Great achievement has no road map, which is to say accomplishment isn’t always a linear journey with a fixed destination. Planetary science, with its vast scope, is particularly suited to this maxim.

Last week, the career and work of University of Michigan professor Margaret Kivelson made it clear just how circuitous and dense with possibility exploration of our solar system can be.

Kivelson was awarded the 2017 Kuiper Prize, an annual award bestowed by the Division for Planetary Sciences of the American Astronomical Society “to scientists whose achievements have most advanced our understanding of the planetary system.”

So, pretty high bar there, but about what you’d expect for an award named for the guy who discovered the Kuiper Belt.

What did Kivelson do to attain such lofty heights? She merely established, in the words of the AAS, “our best chances for discovering life beyond Earth” through her research into the outer solar system.

Oh.

Here’s a brief, but incomplete due to space constraints, sample of Kivelson’s professional accomplishments:

Other highlights of Kivelson’s career include studying under Nobel laureate Julian Schwinger while at Harvard, a stint at Imperial College London, working at the RAND Corporation and chairing the department of Earth and Space Sciences at UCLA.

Moreover, she did this in a time when she was often one of only a few women pursuing her chosen field. She was, for example, the only woman in her class at Harvard under Schwinger. She was also criticized for being a “working mother” in the 1950s. She spoke extensively about these challenges with Fran Bagenal, a fellow planetary scientist.

Contrary to this thinking, her family life and connections to students were strengths in her work. And here it’s fitting we give Kivelson the last word on her achievements, from a 2007 article she wrote for the Annual Review of Earth and Planetary Sciences titled “The Rest of the Solar System.”

Most critical to my career was the extraordinary opportunity to pursue research in a great university working with accomplished and helpful colleagues and students.

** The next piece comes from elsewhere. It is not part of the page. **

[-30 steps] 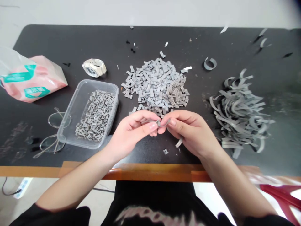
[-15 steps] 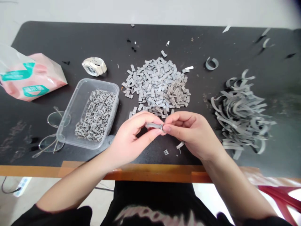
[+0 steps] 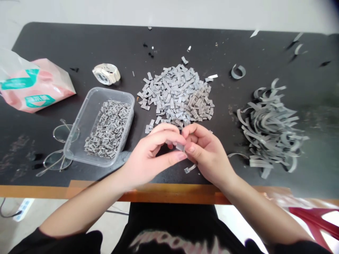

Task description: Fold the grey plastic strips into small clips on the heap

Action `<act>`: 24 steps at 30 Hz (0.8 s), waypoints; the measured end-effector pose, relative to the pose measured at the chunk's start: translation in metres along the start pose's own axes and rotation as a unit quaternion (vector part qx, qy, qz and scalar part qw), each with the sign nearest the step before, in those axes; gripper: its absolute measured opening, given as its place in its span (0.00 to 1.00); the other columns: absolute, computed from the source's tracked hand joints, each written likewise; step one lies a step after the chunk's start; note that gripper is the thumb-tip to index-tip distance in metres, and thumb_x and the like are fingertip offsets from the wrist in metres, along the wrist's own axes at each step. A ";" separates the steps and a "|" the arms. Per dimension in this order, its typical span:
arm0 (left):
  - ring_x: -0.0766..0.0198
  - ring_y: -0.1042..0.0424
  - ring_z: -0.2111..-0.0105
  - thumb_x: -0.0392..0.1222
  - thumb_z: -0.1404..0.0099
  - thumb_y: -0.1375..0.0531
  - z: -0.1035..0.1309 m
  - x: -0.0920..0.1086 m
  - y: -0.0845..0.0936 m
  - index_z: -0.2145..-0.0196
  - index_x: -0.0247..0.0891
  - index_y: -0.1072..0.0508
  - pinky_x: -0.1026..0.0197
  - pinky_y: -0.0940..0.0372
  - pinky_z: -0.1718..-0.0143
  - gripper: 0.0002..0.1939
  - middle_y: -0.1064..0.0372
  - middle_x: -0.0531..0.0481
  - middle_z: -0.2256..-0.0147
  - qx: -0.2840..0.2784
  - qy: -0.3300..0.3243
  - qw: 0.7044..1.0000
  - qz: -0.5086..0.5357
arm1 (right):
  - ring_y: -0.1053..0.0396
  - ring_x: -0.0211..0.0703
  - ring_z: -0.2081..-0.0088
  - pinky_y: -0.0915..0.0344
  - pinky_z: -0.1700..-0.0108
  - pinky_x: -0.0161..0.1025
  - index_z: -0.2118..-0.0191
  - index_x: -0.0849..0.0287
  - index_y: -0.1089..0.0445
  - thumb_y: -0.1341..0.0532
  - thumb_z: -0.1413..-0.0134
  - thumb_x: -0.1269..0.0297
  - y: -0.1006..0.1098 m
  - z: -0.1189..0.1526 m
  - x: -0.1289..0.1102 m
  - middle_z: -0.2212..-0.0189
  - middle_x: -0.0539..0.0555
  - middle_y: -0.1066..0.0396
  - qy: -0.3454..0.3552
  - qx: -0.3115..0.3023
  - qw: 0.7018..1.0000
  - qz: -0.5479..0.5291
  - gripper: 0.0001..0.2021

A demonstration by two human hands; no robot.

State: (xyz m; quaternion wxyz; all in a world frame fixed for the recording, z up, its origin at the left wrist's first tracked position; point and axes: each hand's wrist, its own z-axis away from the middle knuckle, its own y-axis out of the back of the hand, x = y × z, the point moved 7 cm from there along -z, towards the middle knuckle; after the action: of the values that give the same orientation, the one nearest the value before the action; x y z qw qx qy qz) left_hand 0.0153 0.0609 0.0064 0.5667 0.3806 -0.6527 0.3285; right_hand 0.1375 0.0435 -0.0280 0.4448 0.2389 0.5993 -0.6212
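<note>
My left hand (image 3: 155, 151) and my right hand (image 3: 208, 151) meet above the table's front part, fingertips almost touching. Between the left thumb and fingers is a small piece of grey strap (image 3: 180, 146). The right thumb and index finger pinch its right end; a buckle on it is hidden by fingers. Just below lies a loose grey plastic buckle (image 3: 187, 170), with a short strip end beside it under the right hand. Behind both hands spreads a heap of small folded grey strap pieces (image 3: 177, 91).
At left a clear plastic tub (image 3: 79, 123) holds many grey buckles, with glasses (image 3: 58, 160) beside it. A white watch (image 3: 106, 74) and a pink bag (image 3: 39, 86) lie farther back. Cut grey strips (image 3: 272, 123) are piled at right; one curled strip (image 3: 238, 72) lies apart.
Both hands have shifted slightly, the right one leftward, and the fingers now cover more of the strap piece. A thin strip now shows beside the right wrist, near the strip pile.
</note>
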 end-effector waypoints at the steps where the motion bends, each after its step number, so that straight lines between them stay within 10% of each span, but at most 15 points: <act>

That would not have been possible without encouragement and support from my husband and children. Students, both undergraduate and graduate, have kept me rethinking what I think I know. I started in the field of space physics at its inception, when so little was known that it was straightforward to find something interesting that had not yet been worked out. I was in the right place at the right time to get involved in studies of the outer planets. And to my great good fortune, it turned out that the tenuous plasmas of planetary magnetospheres, fascinating in themselves because of the beauty of the physics that they reveal, also hold clues to what is going on deep within the bodies that they envelope.